Your answer must be the full listing below, restated word for word, with no pictures in it.
▼
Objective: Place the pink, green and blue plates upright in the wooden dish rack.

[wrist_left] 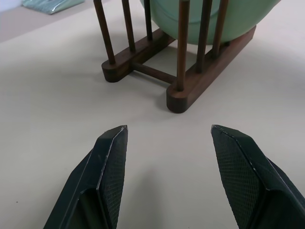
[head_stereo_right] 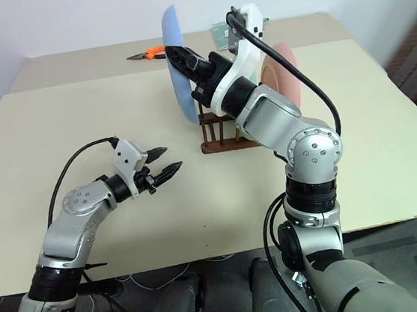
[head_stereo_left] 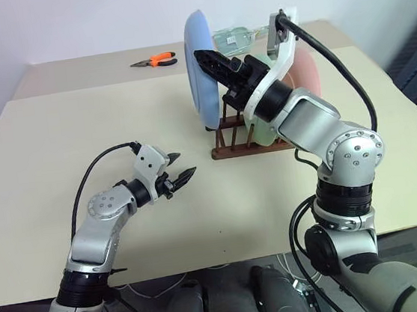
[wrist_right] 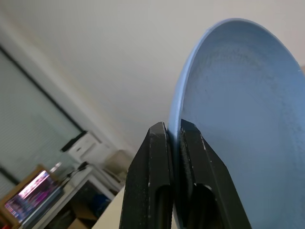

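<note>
The blue plate (head_stereo_left: 204,81) stands on edge in the air at the left end of the wooden dish rack (head_stereo_left: 231,140), its lower rim close to the end pegs. My right gripper (wrist_right: 174,128) is shut on that plate's rim. The green plate (wrist_left: 205,19) sits upright between the rack's pegs, partly hidden behind my right arm. Further right in the rack the pink plate (head_stereo_left: 309,77) also stands upright. My left gripper (head_stereo_left: 178,171) hovers low over the table, left of and nearer than the rack, open and holding nothing.
Orange-handled pliers (head_stereo_left: 154,60) lie at the far side of the beige table (head_stereo_left: 78,133). A clear packet (head_stereo_left: 237,40) lies behind the rack. The table's right edge (head_stereo_left: 415,114) runs close to the rack's side.
</note>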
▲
» **WRITTEN REPLY**
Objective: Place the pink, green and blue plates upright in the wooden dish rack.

[wrist_left] 
[head_stereo_right] 
[head_stereo_left] 
[wrist_right] 

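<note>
The blue plate (head_stereo_left: 204,81) stands on edge in the air at the left end of the wooden dish rack (head_stereo_left: 231,140), its lower rim close to the end pegs. My right gripper (wrist_right: 174,128) is shut on that plate's rim. The green plate (wrist_left: 205,19) sits upright between the rack's pegs, partly hidden behind my right arm. Further right in the rack the pink plate (head_stereo_left: 309,77) also stands upright. My left gripper (head_stereo_left: 178,171) hovers low over the table, left of and nearer than the rack, open and holding nothing.
Orange-handled pliers (head_stereo_left: 154,60) lie at the far side of the beige table (head_stereo_left: 78,133). A clear packet (head_stereo_left: 237,40) lies behind the rack. The table's right edge (head_stereo_left: 415,114) runs close to the rack's side.
</note>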

That is the entire output.